My brother, an airline pilot, has been in a hospital in northern Kentucky for two days - after falling very ill during a layover. Big sis is frustrated on the sidelines - as her baby brother is alone and doped-up. To top it all off, he's on a surgical service, and, as is often the case with doctors-treated-as-inapproachable gods, answers have not exactly been forthcoming.
And now it's a weekend . . . with six inches of snow on the ground there, and flights cancelled.
Yesterday, in sharing some of these frustrations with the freaky Mennonite during rounds, I mentioned that there is a family history of varigate porphyria. It is a rare genetic disorder of heme metabolism that is both autosomal dominant and "variably-expressive" . . . basically meaning that it can appear to skip generations and that not all who are affected have serious symptoms. Based on family lore, I'm fairly certain my Great-GrandMother Blanche had it (I actually tracked the disorder through the family tree for a paper I did in college). And I have a distant cousin (actually, I think he's technically an Uncle-once-removed) with the full-blown disease who has been followed for years at Duke.

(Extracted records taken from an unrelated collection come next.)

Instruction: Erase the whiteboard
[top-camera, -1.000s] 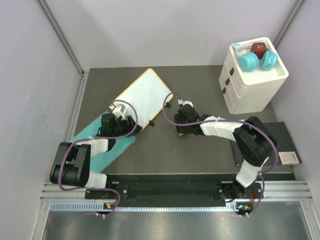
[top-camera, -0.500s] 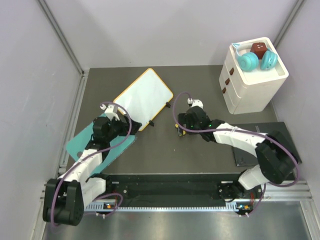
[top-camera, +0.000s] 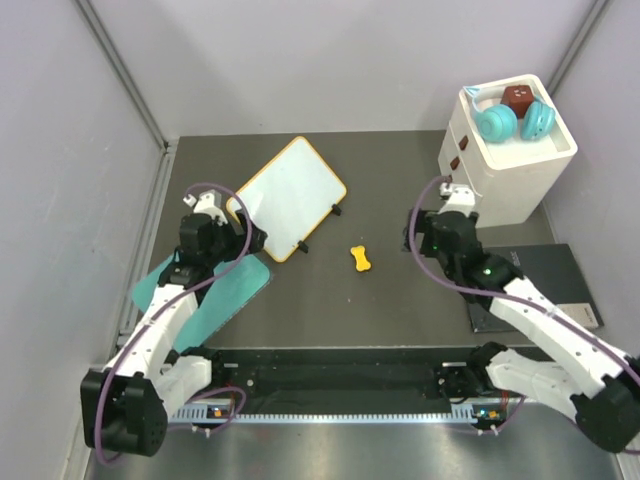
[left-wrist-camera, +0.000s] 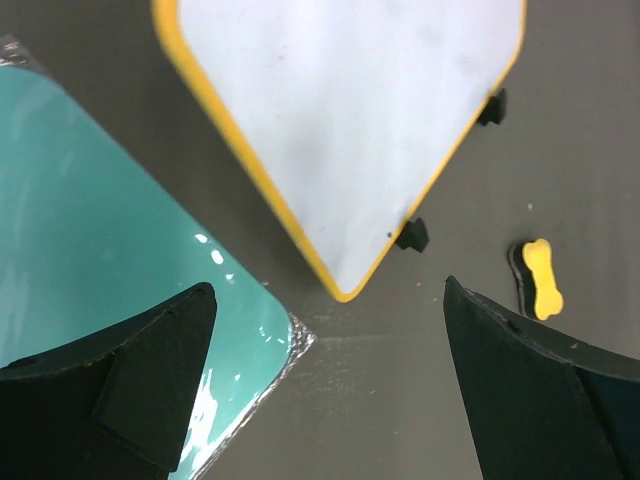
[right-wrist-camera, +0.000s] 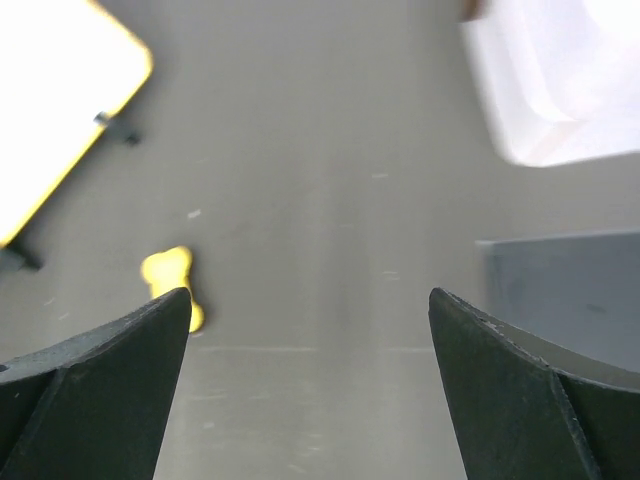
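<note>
Both arms stretch forward, left tool (top-camera: 210, 210) by the whiteboard (top-camera: 290, 195) at centre left, right tool (top-camera: 455, 197) at right, both wide and empty, above a grey counter (top-camera: 390, 290) between pale walls (top-camera: 330, 60).

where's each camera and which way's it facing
top external: above, behind the robot, looking down on the table; left arm and right arm show.
left wrist: on left arm, facing down at whiteboard and teal mat; open left gripper shows.
right wrist: on right arm, facing down at table; open right gripper shows.
shared: both wrists see whiteboard and yellow bone-shaped piece.
</note>
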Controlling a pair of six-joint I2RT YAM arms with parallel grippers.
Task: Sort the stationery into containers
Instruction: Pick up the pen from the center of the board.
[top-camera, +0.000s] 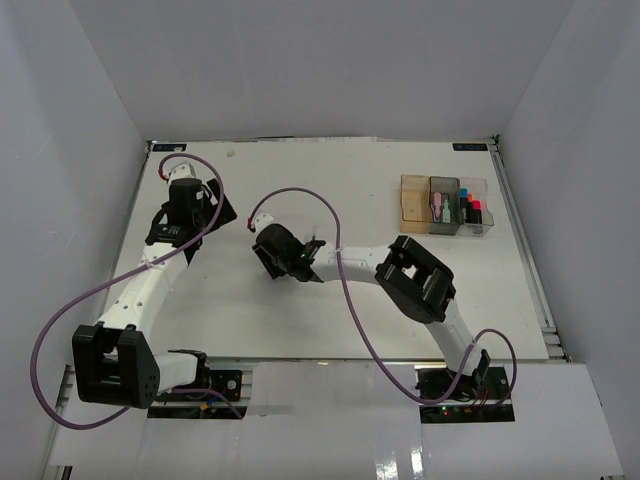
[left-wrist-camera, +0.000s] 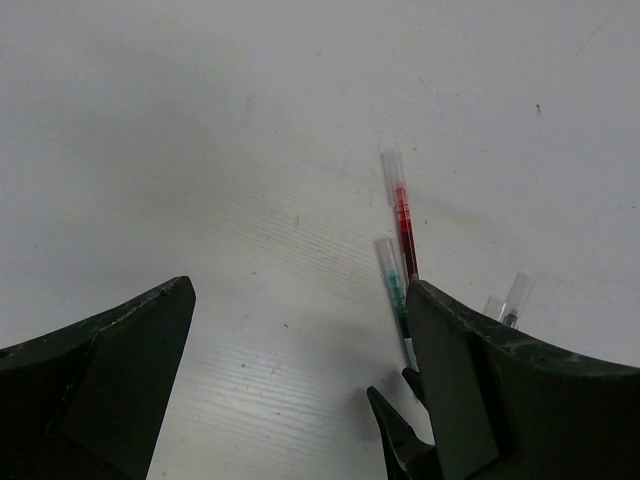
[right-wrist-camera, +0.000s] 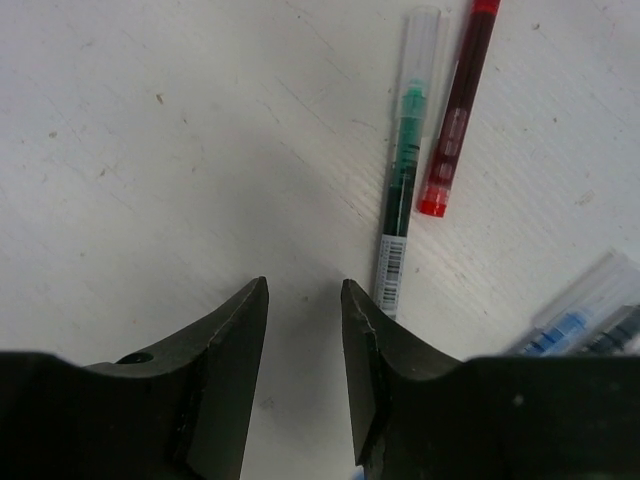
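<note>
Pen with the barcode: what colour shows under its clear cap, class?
Green; the pen shows best in the right wrist view.

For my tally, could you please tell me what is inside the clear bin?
The clear bin holds dark highlighters with bright caps; anything beneath them is hidden.

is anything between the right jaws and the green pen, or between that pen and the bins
Nothing visible does. The green pen lies on bare table just past the right jaws, which are parted and empty; the red pen sits on its far side. From above, the table toward the bins looks bare.
</note>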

My Mother has had life-threatening problems with anesthesia in the past, and we're both "allergic" to sulfa drugs - cannot tolerate them at all. And everyone in the family knows that pale, lily-white Mary . . . with her super-sensitive skin . . . is a night-owl, and "allergic" to the sun. Mother and I have made a point of mentioning the disease whenever we go under anesthesia - it simultaneously excites and terrifies any Anesthesiologist worth their salt.
My brother has never had any problems that one would associate with the disease, but I did not want to be taking any chances with antibiotics.
When I mentioned porphyria, the Mennonite looked at me quizzically and asked, "Porphyria"?
"Think, the legend of the vampire", I responded. "Or the madness of King George".
Insert pregnant pause.
"So," she said wryly, with a WICKED smile on her face, "You REALLY CAN summon the flying monkeys?".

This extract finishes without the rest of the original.